«Ich besitze nichts, was man mir wegnehmen könnte»

Alan Frei besitzt nur Dinge, die für ihn dringend notwendig sind. Vom Rest hat er sich nach und nach getrennt. Und lebt seitdem glücklicher und frei von Verlustängsten.

Text: Robert Wildi; Fotos: Sebastian Doerk

«Ja, ich bezeichne mich als Minimalisten: Ich besitze heute nur noch rund 80 Gegenstände», sagt Alan Frei. Noch lieber nennt er sich aber einen «Optimierer» – einen, der selbst die Weichen stellt, um so frei, unabhängig und unbelastet wie möglich zu leben. Möglichst wenig zu besitzen ist eher ein Nebeneffekt davon.
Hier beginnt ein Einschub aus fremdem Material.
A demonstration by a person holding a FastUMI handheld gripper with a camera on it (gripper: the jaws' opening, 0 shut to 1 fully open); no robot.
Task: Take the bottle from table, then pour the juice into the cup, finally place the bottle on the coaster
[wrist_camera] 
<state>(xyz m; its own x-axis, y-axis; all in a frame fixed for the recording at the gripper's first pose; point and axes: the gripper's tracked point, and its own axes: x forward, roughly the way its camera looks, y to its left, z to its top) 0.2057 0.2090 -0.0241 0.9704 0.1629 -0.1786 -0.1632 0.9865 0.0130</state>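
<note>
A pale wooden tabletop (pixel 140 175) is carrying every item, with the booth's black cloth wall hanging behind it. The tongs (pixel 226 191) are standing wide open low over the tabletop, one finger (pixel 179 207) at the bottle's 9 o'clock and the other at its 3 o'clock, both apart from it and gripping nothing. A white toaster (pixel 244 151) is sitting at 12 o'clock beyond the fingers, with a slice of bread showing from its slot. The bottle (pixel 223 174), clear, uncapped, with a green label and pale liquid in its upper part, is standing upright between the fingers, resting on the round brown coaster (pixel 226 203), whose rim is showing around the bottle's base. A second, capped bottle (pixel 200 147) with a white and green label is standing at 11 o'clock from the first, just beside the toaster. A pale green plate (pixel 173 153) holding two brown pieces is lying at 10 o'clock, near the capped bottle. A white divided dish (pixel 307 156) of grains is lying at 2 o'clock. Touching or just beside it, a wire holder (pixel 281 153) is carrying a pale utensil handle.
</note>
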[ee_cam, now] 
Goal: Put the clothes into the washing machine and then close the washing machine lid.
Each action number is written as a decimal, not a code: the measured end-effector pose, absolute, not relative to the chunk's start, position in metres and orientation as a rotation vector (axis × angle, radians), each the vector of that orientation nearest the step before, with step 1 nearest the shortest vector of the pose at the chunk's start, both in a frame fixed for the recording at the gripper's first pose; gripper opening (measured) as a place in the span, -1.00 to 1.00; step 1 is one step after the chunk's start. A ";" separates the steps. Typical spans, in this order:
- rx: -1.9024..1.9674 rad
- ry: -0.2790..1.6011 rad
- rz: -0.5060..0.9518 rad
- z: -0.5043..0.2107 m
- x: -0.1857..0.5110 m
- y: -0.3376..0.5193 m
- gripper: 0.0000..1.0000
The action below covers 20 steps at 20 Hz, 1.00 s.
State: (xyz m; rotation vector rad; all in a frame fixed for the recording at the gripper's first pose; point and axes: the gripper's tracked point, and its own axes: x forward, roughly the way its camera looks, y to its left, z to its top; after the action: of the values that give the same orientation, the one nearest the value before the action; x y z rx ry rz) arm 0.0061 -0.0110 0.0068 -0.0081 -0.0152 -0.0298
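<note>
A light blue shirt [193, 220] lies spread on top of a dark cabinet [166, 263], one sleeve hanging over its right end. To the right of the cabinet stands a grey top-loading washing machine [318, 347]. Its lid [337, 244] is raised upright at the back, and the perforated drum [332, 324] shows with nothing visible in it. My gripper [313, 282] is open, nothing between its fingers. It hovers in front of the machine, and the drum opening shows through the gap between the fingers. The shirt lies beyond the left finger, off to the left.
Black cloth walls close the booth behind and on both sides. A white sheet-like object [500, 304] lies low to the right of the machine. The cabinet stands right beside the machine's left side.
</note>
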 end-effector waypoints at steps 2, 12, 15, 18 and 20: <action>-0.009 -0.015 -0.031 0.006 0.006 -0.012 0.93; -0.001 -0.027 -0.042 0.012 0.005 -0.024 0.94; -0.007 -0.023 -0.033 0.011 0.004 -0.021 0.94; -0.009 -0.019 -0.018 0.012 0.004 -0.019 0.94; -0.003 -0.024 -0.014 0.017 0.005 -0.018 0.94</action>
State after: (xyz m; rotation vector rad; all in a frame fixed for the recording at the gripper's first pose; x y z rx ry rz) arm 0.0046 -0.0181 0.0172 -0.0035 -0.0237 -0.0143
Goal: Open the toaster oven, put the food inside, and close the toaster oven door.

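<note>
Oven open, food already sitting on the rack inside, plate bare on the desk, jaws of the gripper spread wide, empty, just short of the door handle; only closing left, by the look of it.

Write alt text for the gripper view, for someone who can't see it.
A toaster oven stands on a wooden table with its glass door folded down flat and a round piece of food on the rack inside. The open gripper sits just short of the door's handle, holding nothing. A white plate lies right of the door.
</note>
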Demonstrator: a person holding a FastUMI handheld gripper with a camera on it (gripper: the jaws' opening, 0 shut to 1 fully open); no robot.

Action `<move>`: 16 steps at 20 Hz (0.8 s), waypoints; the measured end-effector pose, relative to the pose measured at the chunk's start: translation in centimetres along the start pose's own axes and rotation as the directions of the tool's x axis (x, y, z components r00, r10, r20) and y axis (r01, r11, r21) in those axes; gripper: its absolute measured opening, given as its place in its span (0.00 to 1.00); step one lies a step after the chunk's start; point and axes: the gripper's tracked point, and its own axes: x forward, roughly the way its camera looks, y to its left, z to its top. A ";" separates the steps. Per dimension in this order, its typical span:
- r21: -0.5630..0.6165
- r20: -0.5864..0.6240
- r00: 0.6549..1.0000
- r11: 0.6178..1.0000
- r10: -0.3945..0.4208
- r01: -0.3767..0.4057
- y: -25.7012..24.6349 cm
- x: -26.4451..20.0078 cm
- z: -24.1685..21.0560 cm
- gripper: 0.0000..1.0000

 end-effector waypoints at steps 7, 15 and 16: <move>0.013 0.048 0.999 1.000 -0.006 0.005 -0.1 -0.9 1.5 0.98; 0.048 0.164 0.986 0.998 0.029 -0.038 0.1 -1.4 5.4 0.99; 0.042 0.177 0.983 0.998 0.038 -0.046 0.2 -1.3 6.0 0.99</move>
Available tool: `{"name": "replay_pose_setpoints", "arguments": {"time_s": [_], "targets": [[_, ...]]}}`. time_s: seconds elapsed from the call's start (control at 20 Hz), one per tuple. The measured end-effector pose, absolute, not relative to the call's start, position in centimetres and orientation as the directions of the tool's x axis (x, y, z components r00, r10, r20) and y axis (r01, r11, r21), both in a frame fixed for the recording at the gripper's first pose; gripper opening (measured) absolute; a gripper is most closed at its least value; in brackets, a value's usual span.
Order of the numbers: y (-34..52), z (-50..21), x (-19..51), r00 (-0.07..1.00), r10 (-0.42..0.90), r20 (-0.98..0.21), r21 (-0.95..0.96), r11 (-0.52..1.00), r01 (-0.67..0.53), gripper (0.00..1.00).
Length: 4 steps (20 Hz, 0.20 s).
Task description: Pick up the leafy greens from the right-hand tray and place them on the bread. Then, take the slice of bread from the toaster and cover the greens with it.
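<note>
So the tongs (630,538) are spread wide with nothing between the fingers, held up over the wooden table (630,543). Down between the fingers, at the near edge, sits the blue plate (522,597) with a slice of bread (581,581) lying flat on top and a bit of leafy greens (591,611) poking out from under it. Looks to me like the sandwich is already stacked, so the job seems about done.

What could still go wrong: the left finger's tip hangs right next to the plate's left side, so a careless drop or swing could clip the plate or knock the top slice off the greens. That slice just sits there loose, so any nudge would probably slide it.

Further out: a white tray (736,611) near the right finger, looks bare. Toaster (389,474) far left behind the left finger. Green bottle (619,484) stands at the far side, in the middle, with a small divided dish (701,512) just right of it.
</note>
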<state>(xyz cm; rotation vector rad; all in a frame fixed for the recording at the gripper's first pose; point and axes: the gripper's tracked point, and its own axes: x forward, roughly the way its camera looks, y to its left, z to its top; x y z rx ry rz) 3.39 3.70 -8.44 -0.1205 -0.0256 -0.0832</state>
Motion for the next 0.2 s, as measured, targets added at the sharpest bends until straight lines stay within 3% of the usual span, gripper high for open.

Der Tod seines Vaters hat ihn erstmals mit dem Thema konfrontiert. «Ich realisierte beim Räumen des Elternhauses, dass dort unzählige Gegenstände seit 30 Jahren herumstanden und lagerten, ohne dass sie jemand benutzt hätte. Mir wurde klar, dass sich der Besitz von zu vielen Dingen für mich eher nach Ballast anfühlt.»

«Mit jeden Gegenstand weniger gewann ich mehr Freiheit»
Alan Frei

Minimalismus: weniger Angst, mehr Glücksgefühle

Das befreiende Gefühl, sich von Überflüssigem zu trennen, motivierte Frei. Er begann, sich aktiv mit Minimalismus auseinanderzusetzen. Auch bei sich zu Hause. Er füllte nicht weniger als sechzehn 110-Liter-Abfallsäcke mit Dingen, die für sein Leben weder Bedeutung hatten noch einen Zweck erfüllten. «Das Faszinierende: Mit jedem Gegenstand weniger gewann ich mehr Freiheit, Freiraum und Zeit für mich», so Frei. Und mit jedem Stück verlor er auch ein Stück Angst vor Verlust. Dies wurde ihm so richtig bewusst, als vor gut einem Jahr in seine damalige Wohnung eingebrochen wurde, als er nicht zu Hause war. «Der wohl etwas verdutzte Einbrecher fand bei mir nichts, was er hätte mitnehmen wollen.» So sei er wieder abgezogen, ohne dass nur ein einziger Gegenstand in Freis Wohnung gefehlt habe. «In mir breitete sich ein echtes Glücksgefühl aus. Ich besitze nichts mehr, was es sich wegzunehmen lohnt.»

Ist Minimalismus als Lebensstil für alle geeignet?

Mittlerweile hat er gar seine Wohnung aufgegeben und lebt im Hotel. Er könne heute aus tiefster Überzeugung sagen, dass sich seine Lebensqualität als «Minimalist» oder eben «Optimierer» eindeutig verbessert habe. Minimalismus als Lebensziel für die breite Masse? Missionieren ist nicht Freis Ding. Denn mit wie viel materiellem Besitz sich jemand am wohlsten fühle, sei sehr individuell. Jeder Mensch verknüpfe dies mit anderen Werten und Überzeugungen. Nicht einmal eine künftige Beziehung würde er davon abhängig machen. «Wenn jemand diesen Lebensstil aus freien Stücken ausprobieren will, dann würde ich das natürlich unterstützen und bei Interesse jederzeit gern von meinen Erfahrungen erzählen.»

Mehr Zeit für Wesentliches

Seit Frei nach seinem Prinzip lebt, verspürt er ein stärkeres Bewusstsein für das Wesentliche in seinem Leben und nimmt sich auch mehr Zeit dafür. «Zurzeit schreibe ich an einem Buch für Start-ups und 2026 möchte ich in der Disziplin Skeleton an den Olympischen Winterspielen in Mailand teilnehmen.» Sein Lebensstil fühle sich wie ein Optimierungsprozess an, der nie zu Ende gehe.